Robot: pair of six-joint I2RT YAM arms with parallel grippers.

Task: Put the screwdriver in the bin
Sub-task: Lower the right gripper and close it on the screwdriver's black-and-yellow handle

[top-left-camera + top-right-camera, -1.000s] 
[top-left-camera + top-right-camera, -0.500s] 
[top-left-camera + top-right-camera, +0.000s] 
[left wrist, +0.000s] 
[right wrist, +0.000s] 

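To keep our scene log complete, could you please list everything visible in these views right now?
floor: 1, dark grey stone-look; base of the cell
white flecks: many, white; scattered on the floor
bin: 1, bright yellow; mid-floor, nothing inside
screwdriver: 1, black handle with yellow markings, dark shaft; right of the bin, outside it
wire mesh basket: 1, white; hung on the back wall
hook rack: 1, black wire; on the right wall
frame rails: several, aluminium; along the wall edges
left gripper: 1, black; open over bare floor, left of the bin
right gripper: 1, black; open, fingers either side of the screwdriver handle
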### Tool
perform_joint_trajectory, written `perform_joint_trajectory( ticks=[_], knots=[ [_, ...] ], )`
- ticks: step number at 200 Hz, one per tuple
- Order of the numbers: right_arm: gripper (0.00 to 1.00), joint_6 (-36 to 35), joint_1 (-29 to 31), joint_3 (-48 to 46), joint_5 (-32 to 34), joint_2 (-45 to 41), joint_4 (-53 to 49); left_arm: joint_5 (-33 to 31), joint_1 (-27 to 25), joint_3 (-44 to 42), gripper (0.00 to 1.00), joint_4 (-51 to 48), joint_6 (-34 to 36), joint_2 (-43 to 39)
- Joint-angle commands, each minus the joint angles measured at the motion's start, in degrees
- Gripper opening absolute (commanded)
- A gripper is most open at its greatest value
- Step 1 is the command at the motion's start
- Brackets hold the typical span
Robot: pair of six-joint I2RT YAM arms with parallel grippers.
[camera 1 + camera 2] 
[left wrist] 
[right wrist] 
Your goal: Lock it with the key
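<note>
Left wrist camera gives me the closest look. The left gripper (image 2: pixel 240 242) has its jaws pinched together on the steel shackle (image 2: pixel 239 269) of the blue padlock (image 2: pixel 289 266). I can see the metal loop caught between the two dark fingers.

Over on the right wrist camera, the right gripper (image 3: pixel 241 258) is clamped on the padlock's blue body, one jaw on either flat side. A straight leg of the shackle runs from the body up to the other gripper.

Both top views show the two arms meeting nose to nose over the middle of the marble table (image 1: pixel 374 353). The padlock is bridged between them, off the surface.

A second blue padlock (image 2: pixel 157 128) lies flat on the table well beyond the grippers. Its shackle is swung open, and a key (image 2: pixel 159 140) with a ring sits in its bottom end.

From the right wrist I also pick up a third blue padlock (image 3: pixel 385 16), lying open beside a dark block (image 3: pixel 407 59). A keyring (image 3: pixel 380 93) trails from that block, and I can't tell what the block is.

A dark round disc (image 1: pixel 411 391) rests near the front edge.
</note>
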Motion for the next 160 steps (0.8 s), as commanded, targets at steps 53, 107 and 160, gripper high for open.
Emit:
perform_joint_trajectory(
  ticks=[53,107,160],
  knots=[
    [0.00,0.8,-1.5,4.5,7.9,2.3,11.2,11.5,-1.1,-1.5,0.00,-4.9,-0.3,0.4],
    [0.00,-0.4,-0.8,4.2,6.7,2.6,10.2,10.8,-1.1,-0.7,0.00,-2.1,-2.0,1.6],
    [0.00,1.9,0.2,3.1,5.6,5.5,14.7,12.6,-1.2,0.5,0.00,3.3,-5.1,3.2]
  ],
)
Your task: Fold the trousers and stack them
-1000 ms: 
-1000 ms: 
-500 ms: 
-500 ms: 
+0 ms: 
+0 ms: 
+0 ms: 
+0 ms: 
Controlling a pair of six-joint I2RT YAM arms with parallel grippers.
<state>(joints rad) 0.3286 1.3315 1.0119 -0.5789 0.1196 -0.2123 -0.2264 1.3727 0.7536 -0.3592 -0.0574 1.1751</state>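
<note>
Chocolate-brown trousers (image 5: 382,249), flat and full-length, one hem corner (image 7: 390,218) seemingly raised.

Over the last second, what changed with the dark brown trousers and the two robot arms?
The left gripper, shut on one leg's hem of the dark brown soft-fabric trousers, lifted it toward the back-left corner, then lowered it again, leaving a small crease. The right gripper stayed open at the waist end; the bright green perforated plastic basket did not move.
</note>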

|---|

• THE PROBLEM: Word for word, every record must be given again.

• WRITTEN ANSWER:
Robot: pair of six-joint I2RT YAM arms with parallel grippers.

Task: Put the screwdriver in the bin
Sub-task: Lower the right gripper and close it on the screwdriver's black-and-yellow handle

[top-left-camera + top-right-camera, -1.000s] 
[top-left-camera + top-right-camera, -0.500s] 
[top-left-camera + top-right-camera, +0.000s] 
[left wrist, +0.000s] 
[right wrist, +0.000s] 

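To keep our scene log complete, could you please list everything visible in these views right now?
floor: 1, dark grey stone-look; base of the cell
white flecks: many, white; scattered on the floor
bin: 1, bright yellow; mid-floor, nothing inside
screwdriver: 1, black handle with yellow markings, dark shaft; right of the bin, outside it
wire mesh basket: 1, white; hung on the back wall
hook rack: 1, black wire; on the right wall
frame rails: several, aluminium; along the wall edges
left gripper: 1, black; open over bare floor, left of the bin
right gripper: 1, black; open, fingers either side of the screwdriver handle
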### Tool
perform_joint_trajectory, written `perform_joint_trajectory( ticks=[_], knots=[ [_, ...] ], )`
- ticks: step number at 200 Hz, one per tuple
- Order of the numbers: right_arm: gripper (0.00 to 1.00), joint_6 (-36 to 35), joint_1 (-29 to 31), joint_3 (-48 to 46), joint_5 (-32 to 34), joint_2 (-45 to 41), joint_4 (-53 to 49); left_arm: joint_5 (-33 to 31), joint_1 (-27 to 25), joint_3 (-44 to 42), gripper (0.00 to 1.00), joint_4 (-51 to 48), joint_6 (-34 to 36), joint_2 (-43 to 39)
- Joint-angle commands, each minus the joint angles measured at the motion's start, in degrees
- Gripper opening absolute (commanded)
- A gripper is most open at its greatest value
- Step 1 is the command at the motion's start
- Brackets hold the typical span
Robot: pair of six-joint I2RT YAM arms with parallel grippers.
[camera 1 + camera 2] 
[left wrist] 
[right wrist] 
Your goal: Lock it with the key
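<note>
Left wrist camera gives me the closest look. The left gripper (image 2: pixel 240 242) has its jaws pinched together on the steel shackle (image 2: pixel 239 269) of the blue padlock (image 2: pixel 289 266). I can see the metal loop caught between the two dark fingers.

Over on the right wrist camera, the right gripper (image 3: pixel 241 258) is clamped on the padlock's blue body, one jaw on either flat side. A straight leg of the shackle runs from the body up to the other gripper.

Both top views show the two arms meeting nose to nose over the middle of the marble table (image 1: pixel 374 353). The padlock is bridged between them, off the surface.

A second blue padlock (image 2: pixel 157 128) lies flat on the table well beyond the grippers. Its shackle is swung open, and a key (image 2: pixel 159 140) with a ring sits in its bottom end.

From the right wrist I also pick up a third blue padlock (image 3: pixel 385 16), lying open beside a dark block (image 3: pixel 407 59). A keyring (image 3: pixel 380 93) trails from that block, and I can't tell what the block is.

A dark round disc (image 1: pixel 411 391) rests near the front edge.
</note>
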Motion for the next 160 steps (0.8 s), as commanded, targets at steps 53, 107 and 160, gripper high for open.
Emit:
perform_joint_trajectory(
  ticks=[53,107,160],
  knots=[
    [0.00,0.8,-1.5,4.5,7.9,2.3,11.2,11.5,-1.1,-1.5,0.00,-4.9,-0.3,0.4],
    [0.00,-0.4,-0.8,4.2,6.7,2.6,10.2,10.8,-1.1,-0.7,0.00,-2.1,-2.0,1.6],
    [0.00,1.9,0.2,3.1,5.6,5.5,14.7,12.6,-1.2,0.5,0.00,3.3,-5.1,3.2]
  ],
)
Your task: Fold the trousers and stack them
-1000 ms: 
-1000 ms: 
-500 ms: 
-500 ms: 
+0 ms: 
+0 ms: 
+0 ms: 
+0 ms: 
Controlling a pair of six-joint I2RT YAM arms with parallel grippers.
<state>(joints rad) 0.3286 1.3315 1.0119 -0.5789 0.1196 -0.2123 -0.2264 1.3727 0.7536 -0.3592 -0.0574 1.1751</state>
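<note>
Chocolate-brown trousers (image 5: 382,249), flat and full-length, one hem corner (image 7: 390,218) seemingly raised.

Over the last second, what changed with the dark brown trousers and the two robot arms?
The left gripper, shut on one leg's hem of the dark brown soft-fabric trousers, lifted it toward the back-left corner, then lowered it again, leaving a small crease. The right gripper stayed open at the waist end; the bright green perforated plastic basket did not move.
</note>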

Nothing further is required of this output.